I'm a wimp and I don't like horror so I need my bloggy friends to hold my hands for this one.
Wait for it...
Here it is, the manifestation of my nightmares.
|"Girl, you'd look good with some Chianti. Aw yeah."|
Normally, I love me some penguins. They're cute and they swim underwater and there's that fetching waddle, so much more waddlier than a duck's. Heck my publisher is going to be Penguin! But this thing? This is too much.
My kids got it as a gift. It came in this egg, and you're supposed to soak the egg in water until the egg cracks, and whammo, this little penguin hatches out of the shell. Cute, right?

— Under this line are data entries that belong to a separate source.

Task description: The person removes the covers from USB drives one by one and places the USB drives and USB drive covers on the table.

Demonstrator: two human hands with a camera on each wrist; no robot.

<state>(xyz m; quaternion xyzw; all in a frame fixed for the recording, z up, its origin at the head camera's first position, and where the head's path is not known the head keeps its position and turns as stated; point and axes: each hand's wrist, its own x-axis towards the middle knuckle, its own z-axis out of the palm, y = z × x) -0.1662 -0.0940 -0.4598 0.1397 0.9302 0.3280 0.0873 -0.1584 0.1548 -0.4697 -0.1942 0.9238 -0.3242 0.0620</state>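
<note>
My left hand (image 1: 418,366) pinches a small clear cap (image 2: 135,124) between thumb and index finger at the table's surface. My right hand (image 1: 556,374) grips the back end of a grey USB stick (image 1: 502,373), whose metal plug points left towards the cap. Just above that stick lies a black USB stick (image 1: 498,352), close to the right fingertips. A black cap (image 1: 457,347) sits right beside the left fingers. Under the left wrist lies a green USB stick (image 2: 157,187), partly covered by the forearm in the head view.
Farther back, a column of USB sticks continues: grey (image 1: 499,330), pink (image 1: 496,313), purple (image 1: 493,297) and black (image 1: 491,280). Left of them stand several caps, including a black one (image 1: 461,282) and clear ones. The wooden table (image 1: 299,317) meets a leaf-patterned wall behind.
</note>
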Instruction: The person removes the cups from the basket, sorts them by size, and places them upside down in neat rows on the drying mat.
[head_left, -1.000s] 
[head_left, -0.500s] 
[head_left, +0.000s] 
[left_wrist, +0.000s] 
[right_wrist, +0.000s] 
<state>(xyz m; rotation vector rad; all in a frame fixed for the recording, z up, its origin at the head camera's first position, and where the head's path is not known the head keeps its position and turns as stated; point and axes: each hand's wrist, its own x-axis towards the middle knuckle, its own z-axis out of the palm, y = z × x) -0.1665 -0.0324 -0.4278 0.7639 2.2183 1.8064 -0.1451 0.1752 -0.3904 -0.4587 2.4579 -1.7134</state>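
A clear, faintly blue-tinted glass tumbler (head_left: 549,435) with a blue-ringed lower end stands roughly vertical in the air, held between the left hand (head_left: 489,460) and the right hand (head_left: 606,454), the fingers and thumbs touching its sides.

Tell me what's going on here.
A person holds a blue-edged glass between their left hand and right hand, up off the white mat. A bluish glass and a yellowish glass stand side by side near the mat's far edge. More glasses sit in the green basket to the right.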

Well, no. First, the egg cracked. Then all this white, glutinous snot came pouring out the crack. Once the penguin was birthed, it was covered in more snot. Guess who got the job of washing it off?
Indeed, 'twas me.
And now, my littlest one won't let me dispose of it. I keep it in this soy sauce dish because honestly, I don't want it to touch my home directly. I think it's going to give jelly-penguin-cooties to my lovely house. In fact, I may even have to permanently retire the soy sauce dish because it's been tainted by this snot-infested toy.
When I attempted this picture, it tumbled out of the dish and hit my foot, all porous and squishy (and STILL covered in the mysterious gloop.) You should have hear me.
"DON'T LET IT TOUCH ME! AHHHH! BY GOD, DON'T LET IT TOUCH ME!"
Anyway. There is no real point to this post, except to say thank you for sharing in my toy horror. Normally I stick to writing related blog posts, but how can I write when this monstrosity is scheming to feast on my vitreous humor whilst I sleep?
Have you ever had a toy that kinda sorta freaked you out?